> **Problem requirements**
Across the material below, count the lines that include the word "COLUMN" and give only that count.
------ Supplied material ------
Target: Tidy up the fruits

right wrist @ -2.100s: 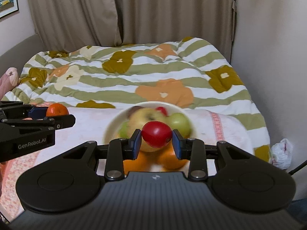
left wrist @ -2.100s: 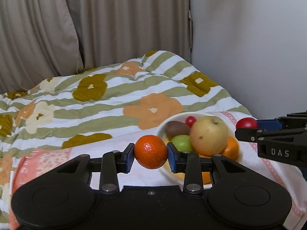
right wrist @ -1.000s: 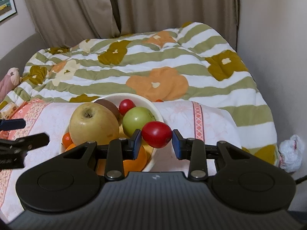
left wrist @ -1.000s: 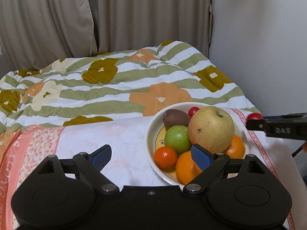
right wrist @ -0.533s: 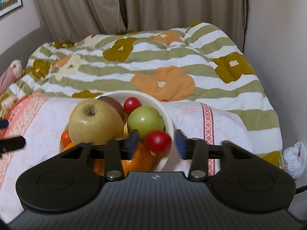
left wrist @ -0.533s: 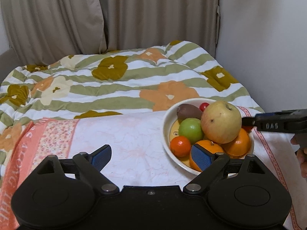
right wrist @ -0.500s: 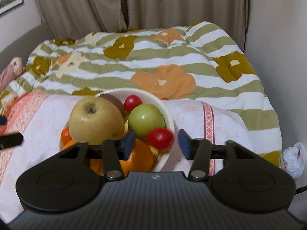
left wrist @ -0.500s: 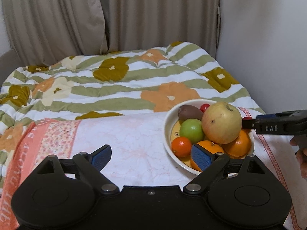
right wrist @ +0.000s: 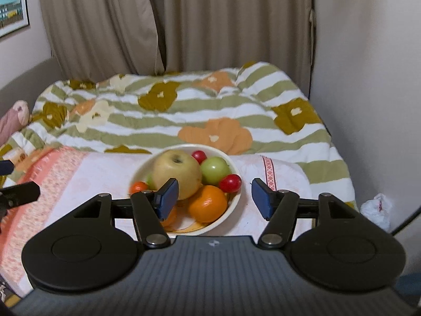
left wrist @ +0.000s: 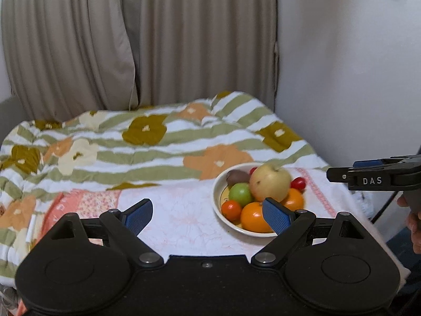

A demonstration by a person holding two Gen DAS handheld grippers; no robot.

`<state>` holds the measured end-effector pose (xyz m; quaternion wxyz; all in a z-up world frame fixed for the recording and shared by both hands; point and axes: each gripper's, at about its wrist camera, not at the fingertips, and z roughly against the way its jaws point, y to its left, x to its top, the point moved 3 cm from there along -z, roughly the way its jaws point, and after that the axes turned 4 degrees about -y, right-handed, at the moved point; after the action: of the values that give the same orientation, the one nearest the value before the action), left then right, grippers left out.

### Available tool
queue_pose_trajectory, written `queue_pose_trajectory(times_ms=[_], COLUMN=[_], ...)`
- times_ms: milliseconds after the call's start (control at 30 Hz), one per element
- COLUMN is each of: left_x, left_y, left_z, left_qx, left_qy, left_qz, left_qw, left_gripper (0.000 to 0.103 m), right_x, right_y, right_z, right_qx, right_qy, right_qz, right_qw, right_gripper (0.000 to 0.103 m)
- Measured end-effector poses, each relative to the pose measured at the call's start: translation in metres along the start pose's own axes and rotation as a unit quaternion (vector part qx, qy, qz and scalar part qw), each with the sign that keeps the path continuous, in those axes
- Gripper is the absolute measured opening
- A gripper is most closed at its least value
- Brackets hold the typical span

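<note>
Picture [right wrist: 11, 6] shows from right wrist only.

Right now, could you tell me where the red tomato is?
In the right wrist view, the red tomato sits at the bowl's right rim, beside the orange and below the green apple.

Left gripper [left wrist: 208, 216]: matte black body, two round discs, silver pivot screws, blue textured pads [left wrist: 275, 214]. Right gripper [right wrist: 214, 196]: same black linkage, blue pads [right wrist: 168, 197], ribbed grey housing with a small emblem; white "DAS" lettering is seen on its side
</note>
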<state>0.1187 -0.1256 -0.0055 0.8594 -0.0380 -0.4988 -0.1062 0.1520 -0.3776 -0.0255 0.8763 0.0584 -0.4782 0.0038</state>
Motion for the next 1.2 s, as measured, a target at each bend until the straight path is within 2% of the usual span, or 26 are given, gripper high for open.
queue_pose_trajectory(times_ms=[333, 433, 533, 567, 867, 1200], left_x=[0.001, 0.000, 0.000, -0.002, -0.016, -0.034], left_y=[0.002, 0.006, 0.011, 0.013, 0.034, 0.045], left_z=[0.086, 0.107, 0.123, 0.128, 0.148, 0.161], left_qx=[-0.014, -0.017, -0.008, -0.004, 0.049, 0.054], left_qy=[-0.056, -0.064, -0.068, -0.070, -0.056, -0.046], left_qz=[0.021, 0.033, 0.034, 0.034, 0.030, 0.026], left_qw=[0.9981, 0.9972, 0.9971, 0.9970, 0.9968, 0.9971], left_gripper=[0.094, 0.095, 0.100, 0.102, 0.103, 0.103], right_x=[0.001, -0.004, -0.010, -0.013, -0.032, -0.044], right_y=[0.041, 0.052, 0.057, 0.059, 0.075, 0.093], right_z=[0.115, 0.143, 0.169, 0.176, 0.206, 0.208], right_qx=[-0.012, -0.022, -0.032, -0.034, -0.051, -0.049], right_qy=[-0.052, -0.061, -0.070, -0.074, -0.060, -0.039], right_qz=[0.014, 0.016, 0.009, 0.007, 0.009, 0.014], right_qw=[0.998, 0.998, 0.997, 0.997, 0.997, 0.998], right_gripper=[0.082, 0.089, 0.103, 0.103, 0.103, 0.103])
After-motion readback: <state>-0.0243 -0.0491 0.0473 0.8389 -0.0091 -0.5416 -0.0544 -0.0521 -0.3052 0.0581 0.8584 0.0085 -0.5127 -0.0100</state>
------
> **Result of this exercise**
2